I’m not naive enough to think that harassment, exploitation, and abuse were exorcised from the makings of movies – there has been plenty of evidence to the contrary. What strikes me this week is the prevalence, and the shrugging in the face of that prevalence, of grotesque behavior at the highest levels of Hollywood. If one of the top producers in the business has been getting away with this filth for this long, what else is going on that hasn’t been reported yet?
It brings me to question what’s to be done, not just with the people responsible, that’s obvious (or at least should be obvious), but what’s to be done with the art? We could gather a bunch of Miramax DVD’s and burn them in the town square for all to see. We’d be creating one heck of a bonfire, to potentially no end except for momentary catharsis and permanent air pollution. Besides, film is a collaborative artform. Should the hundreds of people who worked on these films be punished for the actions of one of the lead producers?
I think we can separate art from its process by placing it in context. Once we start censoring and boycotting any artistic expression, that’s the beginning of the end. That seems easy, but it’s not. Lauding the art and ignoring the process enables that process. After all, that’s why Weinstein got away with it for so long. If his movies had failed fewer people would have put up with his criminal behavior.

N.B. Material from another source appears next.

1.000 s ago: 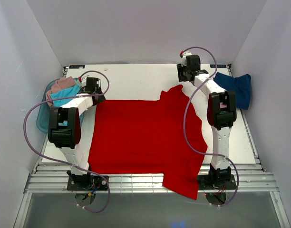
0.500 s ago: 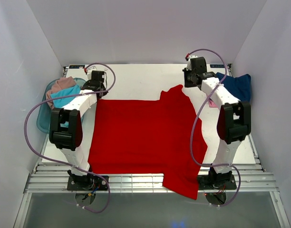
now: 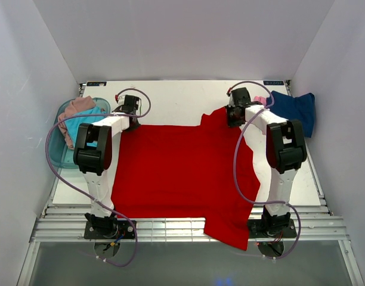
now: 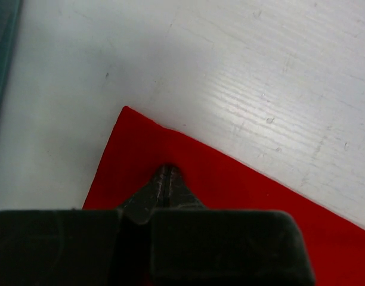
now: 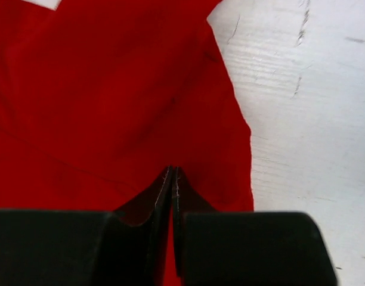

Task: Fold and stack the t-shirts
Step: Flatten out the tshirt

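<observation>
A bright red t-shirt (image 3: pixel 182 170) lies spread flat across the table, with one part hanging over the near edge. My left gripper (image 3: pixel 129 123) is down on its far left corner (image 4: pixel 126 113), its jaws shut on the cloth (image 4: pixel 166 170). My right gripper (image 3: pixel 232 117) is down on the shirt's far right sleeve (image 5: pixel 170 89), jaws pressed together with red cloth pinched between them (image 5: pixel 172 170). A navy blue t-shirt (image 3: pixel 296 110) lies bunched at the far right, with a sliver of light pink t-shirt (image 3: pixel 260 100) beside it.
A translucent teal tub (image 3: pixel 60 152) stands at the table's left edge and holds a pink-beige t-shirt (image 3: pixel 81 106) and a turquoise t-shirt (image 3: pixel 81 122). White walls enclose the table on three sides. Bare white tabletop (image 3: pixel 176 101) shows beyond the red shirt.
Both grippers have come down onto the red shirt's far edge and shut: the left on the corner, the right on the sleeve. The shirt itself has barely shifted.
</observation>
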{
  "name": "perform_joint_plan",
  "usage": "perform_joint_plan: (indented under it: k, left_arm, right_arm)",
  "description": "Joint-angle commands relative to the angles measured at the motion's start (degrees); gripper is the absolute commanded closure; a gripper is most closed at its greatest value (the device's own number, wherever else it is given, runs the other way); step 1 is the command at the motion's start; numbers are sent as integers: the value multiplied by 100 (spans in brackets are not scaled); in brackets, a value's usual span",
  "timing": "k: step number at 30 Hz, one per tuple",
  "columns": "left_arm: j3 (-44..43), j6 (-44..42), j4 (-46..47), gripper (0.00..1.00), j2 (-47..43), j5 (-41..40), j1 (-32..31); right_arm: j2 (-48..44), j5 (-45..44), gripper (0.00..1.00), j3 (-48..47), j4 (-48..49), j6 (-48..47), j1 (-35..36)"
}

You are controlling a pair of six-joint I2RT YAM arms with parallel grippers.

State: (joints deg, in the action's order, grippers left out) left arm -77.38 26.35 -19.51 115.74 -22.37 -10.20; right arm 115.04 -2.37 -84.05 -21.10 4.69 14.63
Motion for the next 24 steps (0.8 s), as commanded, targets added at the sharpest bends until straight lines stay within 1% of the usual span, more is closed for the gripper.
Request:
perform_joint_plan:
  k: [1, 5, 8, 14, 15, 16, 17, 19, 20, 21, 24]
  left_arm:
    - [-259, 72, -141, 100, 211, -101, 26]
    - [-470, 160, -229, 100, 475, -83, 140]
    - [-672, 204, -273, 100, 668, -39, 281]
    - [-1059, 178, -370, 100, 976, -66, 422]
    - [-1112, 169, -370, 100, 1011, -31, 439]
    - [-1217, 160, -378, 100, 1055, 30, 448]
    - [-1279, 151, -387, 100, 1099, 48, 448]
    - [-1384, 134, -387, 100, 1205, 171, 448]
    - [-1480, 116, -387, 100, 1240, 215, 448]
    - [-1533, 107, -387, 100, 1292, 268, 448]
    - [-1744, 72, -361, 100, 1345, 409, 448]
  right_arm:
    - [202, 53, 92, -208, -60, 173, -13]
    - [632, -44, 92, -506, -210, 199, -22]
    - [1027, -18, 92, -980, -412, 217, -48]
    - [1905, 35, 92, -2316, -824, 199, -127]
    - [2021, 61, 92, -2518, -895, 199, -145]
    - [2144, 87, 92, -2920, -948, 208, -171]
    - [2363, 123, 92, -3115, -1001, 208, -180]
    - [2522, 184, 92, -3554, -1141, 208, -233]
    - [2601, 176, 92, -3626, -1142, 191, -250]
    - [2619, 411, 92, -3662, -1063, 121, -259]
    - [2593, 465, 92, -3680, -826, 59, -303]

So what can be done? First, the industry needs to shine light on other abusers and scumbags. Second, the industry needs to deny short-term rewards to these people. This is easier said than done.
The first depends on people working in an industry where the most vulnerable are the least free to speak out. “You’ll never work in this town again” is a real threat in Hollywood. The second depends on audiences, critics, and awarding organizations knowing about the behavior and punishing it by staying away. This is problematic because it potentially punishes a lot of hard-working cinematographers, makeup artists, set designers, etc. who may have had nothing to do with the actions of an actor/director/producer. Action needs to be taken before these productions start, not long afterwards.
I’m encouraged by the voices that have been out there this past week, but the pressure needs to be kept up. Things can change, but if we lose focus, that’s how the status quo resumes. With that, I hope this past week is the start of something big, rather than a blip on the radar.